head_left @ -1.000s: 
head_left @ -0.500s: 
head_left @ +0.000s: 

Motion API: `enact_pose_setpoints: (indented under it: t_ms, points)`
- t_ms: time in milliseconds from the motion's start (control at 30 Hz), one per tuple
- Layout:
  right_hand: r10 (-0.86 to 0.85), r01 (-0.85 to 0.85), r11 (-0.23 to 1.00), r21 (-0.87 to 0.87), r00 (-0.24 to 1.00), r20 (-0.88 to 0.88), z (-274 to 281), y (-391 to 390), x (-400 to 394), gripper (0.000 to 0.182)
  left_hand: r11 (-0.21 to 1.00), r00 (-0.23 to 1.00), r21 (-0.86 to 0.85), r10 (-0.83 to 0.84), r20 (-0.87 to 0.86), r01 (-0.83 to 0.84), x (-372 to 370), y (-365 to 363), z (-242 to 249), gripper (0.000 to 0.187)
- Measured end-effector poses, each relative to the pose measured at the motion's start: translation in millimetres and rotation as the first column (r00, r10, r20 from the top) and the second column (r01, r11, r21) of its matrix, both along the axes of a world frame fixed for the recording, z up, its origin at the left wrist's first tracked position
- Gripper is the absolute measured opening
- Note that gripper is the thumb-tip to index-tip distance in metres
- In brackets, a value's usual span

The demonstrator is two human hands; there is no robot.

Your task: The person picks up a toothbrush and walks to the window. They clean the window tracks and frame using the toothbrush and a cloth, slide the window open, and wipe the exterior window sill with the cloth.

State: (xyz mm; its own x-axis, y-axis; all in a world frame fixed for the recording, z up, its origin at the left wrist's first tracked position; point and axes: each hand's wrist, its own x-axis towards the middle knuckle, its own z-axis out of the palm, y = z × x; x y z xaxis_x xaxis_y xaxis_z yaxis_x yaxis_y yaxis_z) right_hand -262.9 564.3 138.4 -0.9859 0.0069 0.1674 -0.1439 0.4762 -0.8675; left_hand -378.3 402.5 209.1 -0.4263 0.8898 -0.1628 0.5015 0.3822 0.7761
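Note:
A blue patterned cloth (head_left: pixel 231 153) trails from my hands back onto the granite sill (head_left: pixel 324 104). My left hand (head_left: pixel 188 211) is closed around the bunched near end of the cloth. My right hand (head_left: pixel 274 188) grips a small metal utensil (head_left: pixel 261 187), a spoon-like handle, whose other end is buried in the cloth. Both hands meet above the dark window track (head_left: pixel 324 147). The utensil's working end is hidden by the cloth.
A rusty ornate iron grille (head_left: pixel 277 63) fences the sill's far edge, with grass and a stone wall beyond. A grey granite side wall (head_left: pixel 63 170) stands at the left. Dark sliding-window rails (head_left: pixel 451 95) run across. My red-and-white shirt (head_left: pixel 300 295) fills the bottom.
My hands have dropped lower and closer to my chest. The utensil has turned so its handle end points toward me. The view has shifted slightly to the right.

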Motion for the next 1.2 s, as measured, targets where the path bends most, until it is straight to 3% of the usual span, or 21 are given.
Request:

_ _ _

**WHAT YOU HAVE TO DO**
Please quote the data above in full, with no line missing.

**SOLUTION FOR THIS EXERCISE**
head_left @ -1.000s: 
head_left @ -0.500s: 
head_left @ +0.000s: 

Motion API: `enact_pose_setpoints: (indented under it: t_ms, points)`
- t_ms: time in milliseconds from the motion's start (control at 30 Hz), one per tuple
- Layout:
  right_hand: r10 (-0.86 to 0.85), r01 (-0.85 to 0.85), r11 (-0.23 to 1.00), r21 (-0.87 to 0.87), r00 (-0.24 to 1.00), r20 (-0.88 to 0.88), z (-274 to 281), y (-391 to 390), x (-400 to 394), gripper (0.000 to 0.182)
  left_hand: r11 (-0.21 to 1.00), r00 (-0.23 to 1.00), r21 (-0.86 to 0.85), r10 (-0.83 to 0.84), r20 (-0.87 to 0.86), r01 (-0.83 to 0.84), x (-372 to 370), y (-365 to 363), z (-242 to 249), gripper (0.000 to 0.187)
- Measured end-effector poses, each relative to the pose measured at the motion's start: translation in millimetres and rotation as the first column (r00, r10, r20 from the top) and the second column (r01, r11, r21) of its matrix, both along the axes of a world frame fixed for the recording, z up, its origin at the left wrist's first tracked position
- Gripper is the absolute measured opening
- Note that gripper is the thumb-tip to index-tip distance in metres
- In brackets, a value's usual span

The demonstrator is two human hands; there is no robot.

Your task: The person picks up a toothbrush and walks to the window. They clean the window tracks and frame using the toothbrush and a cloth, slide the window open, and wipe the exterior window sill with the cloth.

State: (xyz mm; its own x-axis, y-axis; all in a world frame fixed for the recording, z up, its origin at the left wrist's first tracked position; point and axes: each hand's wrist, its own x-axis towards the middle knuckle, its own z-axis out of the palm, y = z × x; x y z xaxis_x xaxis_y xaxis_z yaxis_x yaxis_y yaxis_z) right_hand -262.9 564.3 138.4 -0.9859 0.0069 0.1674 -0.1439 0.4762 -0.8675; left_hand -378.3 402.5 209.1 -0.4263 0.8898 -0.1628 0.5015 0.3822 0.7761
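Note:
A blue patterned cloth (head_left: pixel 231 153) trails from my hands back onto the granite sill (head_left: pixel 324 104). My left hand (head_left: pixel 188 211) is closed around the bunched near end of the cloth. My right hand (head_left: pixel 274 188) grips a small metal utensil (head_left: pixel 261 187), a spoon-like handle, whose other end is buried in the cloth. Both hands meet above the dark window track (head_left: pixel 324 147). The utensil's working end is hidden by the cloth.
A rusty ornate iron grille (head_left: pixel 277 63) fences the sill's far edge, with grass and a stone wall beyond. A grey granite side wall (head_left: pixel 63 170) stands at the left. Dark sliding-window rails (head_left: pixel 451 95) run across. My red-and-white shirt (head_left: pixel 300 295) fills the bottom.
My hands have dropped lower and closer to my chest. The utensil has turned so its handle end points toward me. The view has shifted slightly to the right.
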
Motion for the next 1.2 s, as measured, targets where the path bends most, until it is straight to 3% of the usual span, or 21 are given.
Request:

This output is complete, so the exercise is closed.